Spitzenverdiener und Selbstständige seien in der Regel privat versichert und beteiligten sich daher nicht an der Finanzierung der Krankenversicherung für Geringverdiener. Auch die Krankenversicherung der Kinder werde überwiegend von der Solidargemeinschaft finanziert. Mit den Einnahmen aus höheren Steuern könne etwa die medizinische Versorgung der Kinder bezahlt werden. "Dies würde die Beitragssätze senken und sich positiv auf den Arbeitsmarkt auswirken", schreibt Lauterbach.
Hintergrund für seine Überlegungen ist der steigende Reformdruck in der gesetzlichen Krankenversicherung. "Ohne Finanzreform würde der Beitragssatz um einen Prozentpunkt steigen. Für die sich erholende Konjunktur käme es zu einem unkalkulierbaren Belastungstest", schreibt Lauterbach.

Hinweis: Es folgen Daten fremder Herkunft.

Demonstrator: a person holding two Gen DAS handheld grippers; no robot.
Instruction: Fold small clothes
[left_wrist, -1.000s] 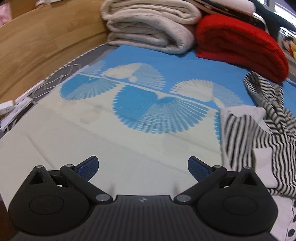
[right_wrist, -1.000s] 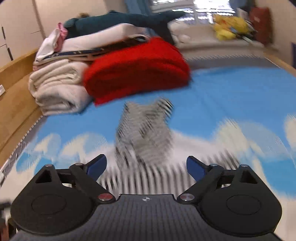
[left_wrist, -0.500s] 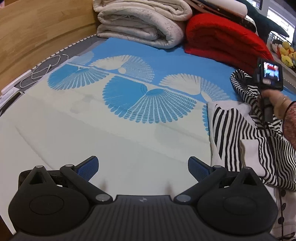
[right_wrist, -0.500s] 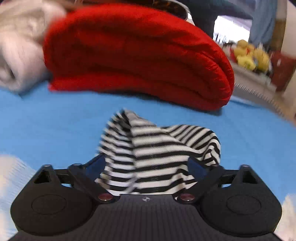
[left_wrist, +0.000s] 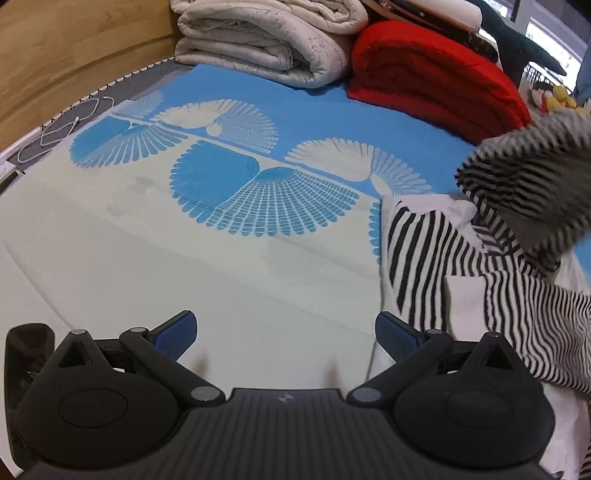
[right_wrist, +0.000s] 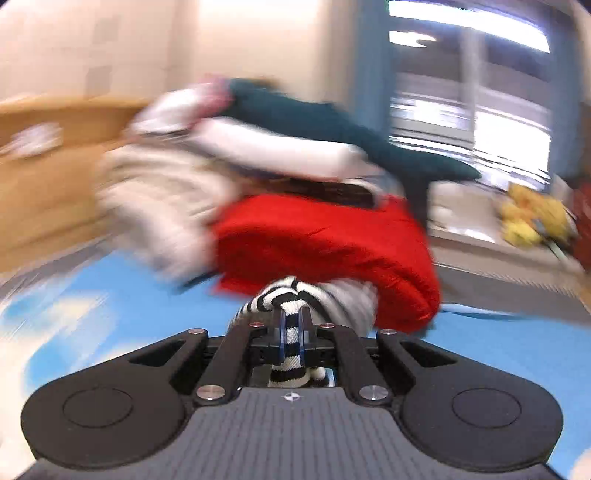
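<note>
1. A bed covered in a blue and cream sheet with fan-shaped prints fills the scene, with a wooden headboard along its far left side.
2. The right gripper has just been closing, and its fingers now pinch a fold of the black-and-white striped garment between the blue pads.
3. The left gripper hangs over bare sheet to the left of the garment, its fingers spread wide with nothing between them.
4. The garment is knit, with narrow stripes and a plain white patch.
5. Only the left wrist view shows most of it crumpled on the bed, one part lifted and blurred; the right wrist view shows just the pinched bunch.
6. Beyond the garment lie a folded red blanket and, left of that, a stack of cream blankets.
7. A white cable lies far left of the garment.
</note>
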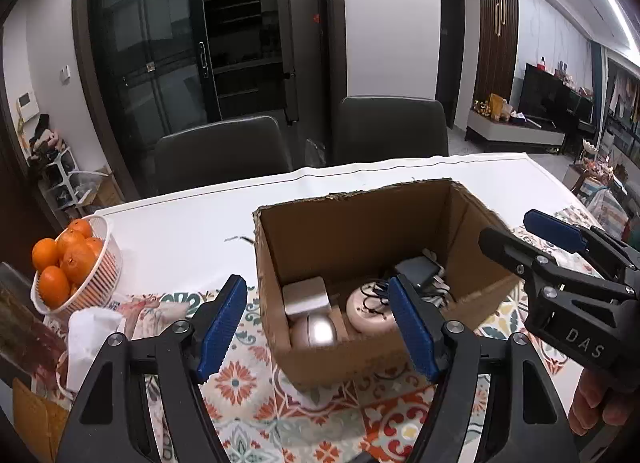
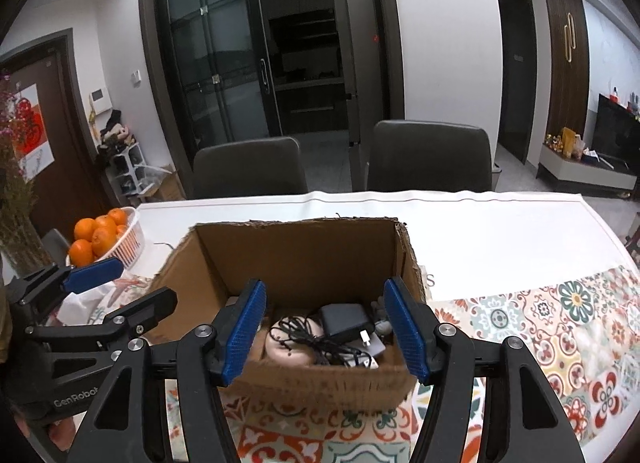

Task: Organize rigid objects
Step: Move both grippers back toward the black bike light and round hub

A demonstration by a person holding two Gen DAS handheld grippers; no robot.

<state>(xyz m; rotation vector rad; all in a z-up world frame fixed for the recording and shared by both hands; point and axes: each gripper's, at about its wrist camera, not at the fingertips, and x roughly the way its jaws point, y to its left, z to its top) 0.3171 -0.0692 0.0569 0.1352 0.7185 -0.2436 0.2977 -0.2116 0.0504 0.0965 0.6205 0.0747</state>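
Observation:
An open cardboard box (image 1: 352,223) (image 2: 296,251) stands on the patterned cloth in front of both grippers. Inside it lie a white square block (image 1: 306,295), a silver round piece (image 1: 318,331), a pinkish disc (image 1: 370,313) (image 2: 292,345) with a black cable over it, and a black adapter (image 1: 418,269) (image 2: 346,321). My left gripper (image 1: 318,327) (image 2: 147,281) is open just short of the box's near left corner, nothing between its blue pads. My right gripper (image 2: 326,333) (image 1: 506,227) is open at the box's near wall, also holding nothing.
A white basket of oranges (image 1: 76,263) (image 2: 106,237) sits at the table's left, with crumpled white paper (image 1: 90,339) in front of it. Two dark chairs (image 1: 224,151) (image 1: 390,127) stand behind the white table (image 1: 180,239). A patterned cloth (image 2: 560,323) covers the near side.

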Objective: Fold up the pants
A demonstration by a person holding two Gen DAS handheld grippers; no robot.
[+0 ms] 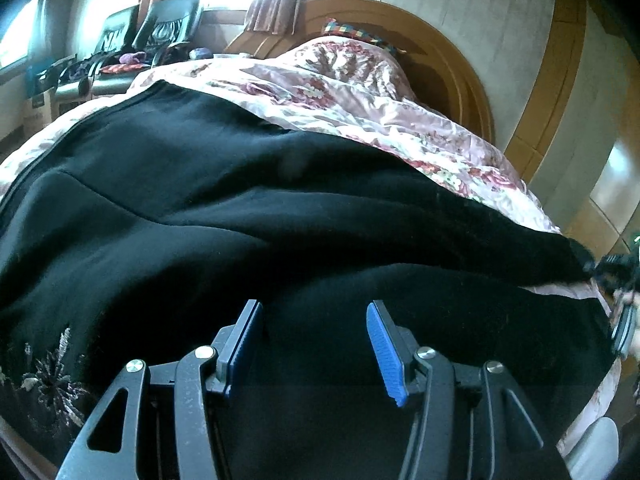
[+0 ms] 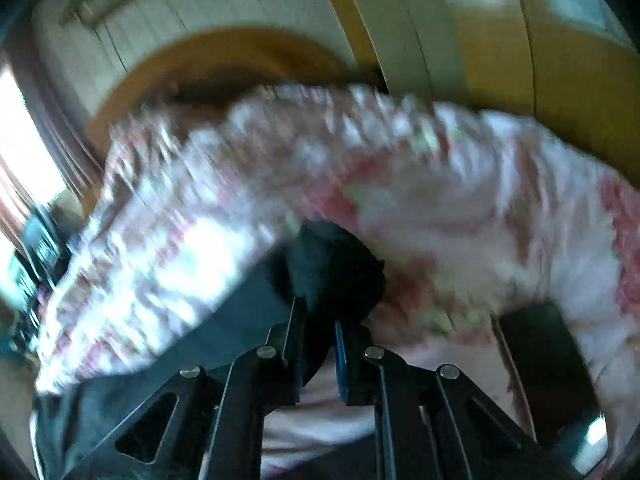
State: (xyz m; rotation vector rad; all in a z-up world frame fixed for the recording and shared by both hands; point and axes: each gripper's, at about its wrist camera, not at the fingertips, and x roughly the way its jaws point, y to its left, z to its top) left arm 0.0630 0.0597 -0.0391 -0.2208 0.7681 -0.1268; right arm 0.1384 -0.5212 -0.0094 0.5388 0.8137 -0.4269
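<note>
Fabric first: your right gripper (image 2: 318, 320) has its jaws drawn nearly together on a bunched corner of the black pants (image 1: 240, 208), and a dark wad of cloth pokes out past the tips in the right wrist view, so trust that pinch but do not yank. Your left gripper (image 1: 314, 336) hangs just above the near part of the pants with its blue pads (image 1: 386, 354) well apart and nothing between them. The pants lie spread across the floral quilt (image 1: 360, 108) on the bed, running from the far left edge toward you, with the wooden headboard (image 1: 440, 52) beyond. To fold cleanly, carry the pinched corner in a low, smooth arc over the rest of the garment, keeping the cloth taut enough that it does not drag the quilt along. The right wrist view is heavily smeared, so slow down. Lower the left pads onto the fabric to pin the fold line before the right side lands.
</note>
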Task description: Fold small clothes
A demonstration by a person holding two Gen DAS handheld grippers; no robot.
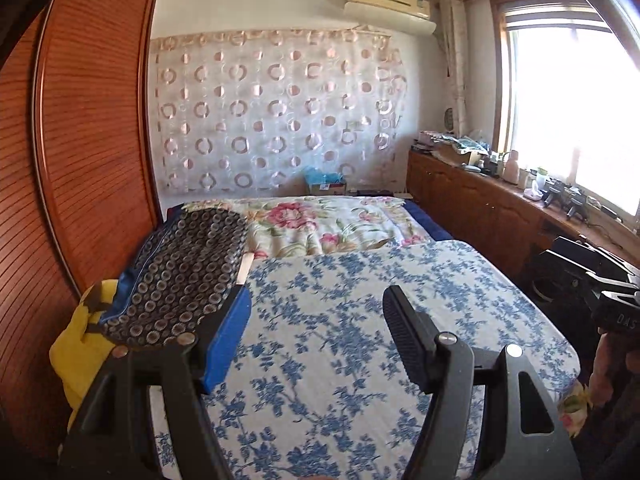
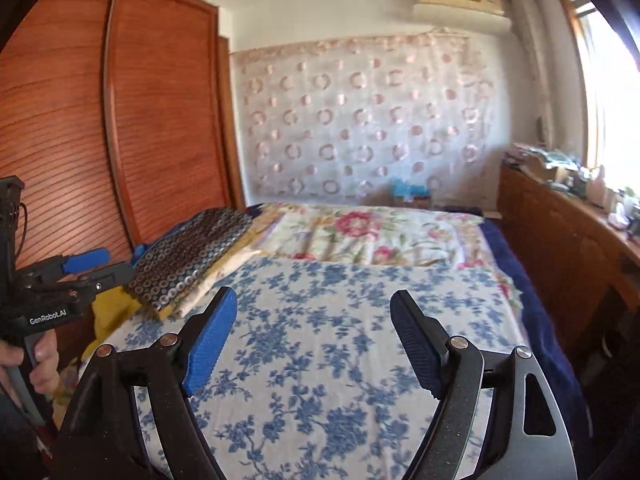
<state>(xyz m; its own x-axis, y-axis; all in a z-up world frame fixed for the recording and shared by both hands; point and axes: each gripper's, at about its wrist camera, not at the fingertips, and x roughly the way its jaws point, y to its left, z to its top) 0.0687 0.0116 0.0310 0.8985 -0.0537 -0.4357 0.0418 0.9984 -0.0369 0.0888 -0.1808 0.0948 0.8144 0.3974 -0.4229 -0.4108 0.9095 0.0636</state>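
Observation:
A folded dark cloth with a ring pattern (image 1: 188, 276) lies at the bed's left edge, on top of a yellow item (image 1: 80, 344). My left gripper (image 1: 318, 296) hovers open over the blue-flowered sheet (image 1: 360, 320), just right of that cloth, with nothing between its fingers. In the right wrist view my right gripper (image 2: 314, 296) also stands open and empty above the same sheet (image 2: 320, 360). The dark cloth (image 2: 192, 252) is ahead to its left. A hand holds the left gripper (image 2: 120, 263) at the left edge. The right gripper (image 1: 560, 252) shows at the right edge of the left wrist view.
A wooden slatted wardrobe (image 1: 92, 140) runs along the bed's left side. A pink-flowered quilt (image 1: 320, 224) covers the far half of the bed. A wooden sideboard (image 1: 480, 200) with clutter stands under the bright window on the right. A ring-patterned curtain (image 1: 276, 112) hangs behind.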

Die Lücke zwischen Einnahmen und Ausgaben in der gesetzlichen Krankenversicherung werde sich im Jahr 2007 deutlich vergrößern. Die Erhöhung der Mehrwertsteuer auf Arzneimittel, der Abbau der Zuschüsse aus der Tabaksteuer, die Tariferhöhung im Krankenhaus, der Verlust von gut Verdienenden an die private Krankenversicherung und der absehbare Anstieg der Arzneimittelkosten führten zu einem Fehlbetrag von zehn Milliarden Euro, schreibt der SPD-Politiker.